Depuis 1999, des campagnes d'information ont été engagées à l'intention des chefs d'entreprise, pour les sensibiliser au risque encouru par leurs salariés exposés aux poussières d'amiante. La cartographie du BRGM a notamment été diffusée. Par ailleurs, une convention a été signée, le 19 mai 2005, avec la caisse régionale d'assurance maladie (CRAM) du Sud-Est, aux termes de laquelle la CCI s'engage à mettre à la disposition des entreprises des personnels chargés de la prévention des risques liés au travail.

Le procureur de la République, la représentante de l'inspection du travail et le président de la CCI ont souligné la difficulté de stopper les chantiers manifestement trop dangereux.

Au titre de ses pouvoirs de police, le préfet peut en effet contraindre l'entrepreneur, au besoin sous astreinte, à faire cesser le chantier, si un risque mettant en danger la sécurité des ouvriers est avéré. L'interruption du chantier peut également être demandée en référé, si un danger imminent menace la sécurité des personnes.

Ces procédures semblent cependant peu suivies d'effets : selon le président de la CCI, « certaines entreprises préfèrent payer une amende pour pouvoir continuer les chantiers » .

Sur un plan général, il apparaît nécessaire à la mission de compléter la réglementation applicable à l'amiante par un volet environnemental, qui fait gravement défaut en Corse.

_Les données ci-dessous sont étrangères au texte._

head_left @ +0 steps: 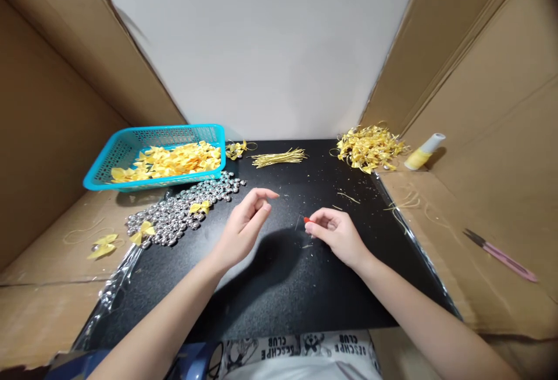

Cette réglementation devrait notamment traiter la question des déblais amiantés, rebus des chantiers, qui est à l'heure actuelle un des sujets de préoccupation majeure des associations de défense de l'environnement.

* 112 Il s'agit du décret n° 96-98 du 7 février 1996 qui impose au chef d'établissement de procéder notamment à une évaluation des risques, d'organiser une formation appropriée et de mettre à disposition des salariés des équipements de protection.

* 113 En application de l'article R. 231-54-2 du code du travail.